### [Your instructions]
Where the listing below reaches the line containing "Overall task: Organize", start writing out lines exactly, and stop once the line containing "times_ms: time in" has been written.

### [Records for the task]
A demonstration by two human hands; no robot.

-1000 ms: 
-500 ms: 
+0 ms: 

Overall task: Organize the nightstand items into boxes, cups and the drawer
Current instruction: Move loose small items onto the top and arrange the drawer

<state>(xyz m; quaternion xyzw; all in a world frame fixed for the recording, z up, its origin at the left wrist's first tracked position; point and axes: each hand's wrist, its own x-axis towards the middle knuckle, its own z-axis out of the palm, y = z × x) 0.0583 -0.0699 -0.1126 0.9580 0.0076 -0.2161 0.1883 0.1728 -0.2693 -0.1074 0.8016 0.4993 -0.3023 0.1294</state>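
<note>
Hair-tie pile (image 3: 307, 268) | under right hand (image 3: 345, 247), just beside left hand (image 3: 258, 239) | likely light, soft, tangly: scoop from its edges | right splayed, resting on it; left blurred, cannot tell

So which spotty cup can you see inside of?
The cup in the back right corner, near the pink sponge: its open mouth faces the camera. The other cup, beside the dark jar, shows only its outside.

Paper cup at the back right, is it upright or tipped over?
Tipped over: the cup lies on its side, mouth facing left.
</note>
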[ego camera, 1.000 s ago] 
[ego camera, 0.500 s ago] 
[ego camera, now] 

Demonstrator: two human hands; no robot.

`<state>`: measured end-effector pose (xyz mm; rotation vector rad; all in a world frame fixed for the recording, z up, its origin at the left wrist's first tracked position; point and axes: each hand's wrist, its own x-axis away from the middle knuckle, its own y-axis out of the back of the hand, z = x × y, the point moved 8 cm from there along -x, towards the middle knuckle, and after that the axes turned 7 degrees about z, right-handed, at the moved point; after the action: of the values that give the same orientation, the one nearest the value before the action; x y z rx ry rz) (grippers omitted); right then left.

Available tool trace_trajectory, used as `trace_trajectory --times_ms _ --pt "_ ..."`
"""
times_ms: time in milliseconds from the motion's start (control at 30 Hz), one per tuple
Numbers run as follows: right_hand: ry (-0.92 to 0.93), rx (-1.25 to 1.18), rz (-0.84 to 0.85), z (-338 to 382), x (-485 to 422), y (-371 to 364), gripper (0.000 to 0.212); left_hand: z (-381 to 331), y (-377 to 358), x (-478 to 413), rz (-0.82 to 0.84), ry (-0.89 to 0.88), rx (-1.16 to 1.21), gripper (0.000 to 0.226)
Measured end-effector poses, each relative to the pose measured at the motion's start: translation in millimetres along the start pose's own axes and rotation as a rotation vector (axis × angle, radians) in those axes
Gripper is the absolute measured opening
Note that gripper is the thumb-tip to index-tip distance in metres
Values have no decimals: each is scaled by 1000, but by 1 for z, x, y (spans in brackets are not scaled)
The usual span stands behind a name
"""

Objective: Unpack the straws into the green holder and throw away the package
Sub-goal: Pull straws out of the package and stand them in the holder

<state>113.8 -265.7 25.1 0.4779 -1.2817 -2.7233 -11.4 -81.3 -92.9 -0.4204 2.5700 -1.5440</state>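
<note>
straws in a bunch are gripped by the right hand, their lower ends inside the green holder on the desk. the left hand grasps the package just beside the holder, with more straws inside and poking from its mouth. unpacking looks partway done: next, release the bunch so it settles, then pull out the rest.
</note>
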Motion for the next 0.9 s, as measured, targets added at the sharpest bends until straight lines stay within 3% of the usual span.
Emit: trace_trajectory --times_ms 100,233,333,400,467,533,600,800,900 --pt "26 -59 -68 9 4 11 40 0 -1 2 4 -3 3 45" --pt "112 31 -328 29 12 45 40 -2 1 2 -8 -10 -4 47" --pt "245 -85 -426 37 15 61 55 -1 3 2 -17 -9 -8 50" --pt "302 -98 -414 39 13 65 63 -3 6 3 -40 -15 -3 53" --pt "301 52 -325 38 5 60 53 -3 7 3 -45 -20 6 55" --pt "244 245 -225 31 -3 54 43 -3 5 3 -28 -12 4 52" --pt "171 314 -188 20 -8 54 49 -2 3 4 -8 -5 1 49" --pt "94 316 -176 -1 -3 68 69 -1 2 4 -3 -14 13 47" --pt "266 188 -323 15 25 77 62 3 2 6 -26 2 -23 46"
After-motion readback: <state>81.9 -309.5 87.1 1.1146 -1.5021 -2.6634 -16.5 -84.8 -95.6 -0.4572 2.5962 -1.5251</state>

### [Expected output]
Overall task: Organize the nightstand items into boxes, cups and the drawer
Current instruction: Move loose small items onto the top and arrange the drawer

<state>(xyz m; quaternion xyzw; all in a world frame fixed for the recording, z up, its origin at the left wrist's first tracked position; point and axes: each hand's wrist, its own x-axis towards the middle knuckle, its own z-axis out of the palm, y = z × x) 0.0583 -0.0699 -0.1126 0.9580 0.0076 -0.2161 0.1883 0.1728 -0.2693 -0.1074 0.8016 0.4993 -0.3023 0.1294</state>
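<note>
Hair-tie pile (image 3: 307, 268) | under right hand (image 3: 345, 247), just beside left hand (image 3: 258, 239) | likely light, soft, tangly: scoop from its edges | right splayed, resting on it; left blurred, cannot tell

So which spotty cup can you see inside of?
The cup in the back right corner, near the pink sponge: its open mouth faces the camera. The other cup, beside the dark jar, shows only its outside.

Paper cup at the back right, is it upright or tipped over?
Tipped over: the cup lies on its side, mouth facing left.
</note>
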[ego camera, 1.000 s ago] 
[ego camera, 0.500 s ago] 
[ego camera, now] 

Demonstrator: two human hands; no robot.

`<state>`: measured end-effector pose (xyz mm; rotation vector rad; all in a world frame fixed for the recording, z up, its origin at the left wrist's first tracked position; point and axes: each hand's wrist, its own x-axis away from the middle knuckle, its own y-axis out of the back of the hand, z = x × y, the point moved 8 cm from there along -x, towards the middle knuckle, and after that the axes turned 7 degrees about z, right-handed, at the moved point; after the action: of the values that give the same orientation, the one nearest the value before the action; x y z rx ry rz) (grippers omitted); right then left.

Available tool trace_trajectory, used as `trace_trajectory --times_ms _ --pt "_ ..."`
"""
times_ms: time in milliseconds from the motion's start (control at 30 Hz), one per tuple

This exercise requires nothing further.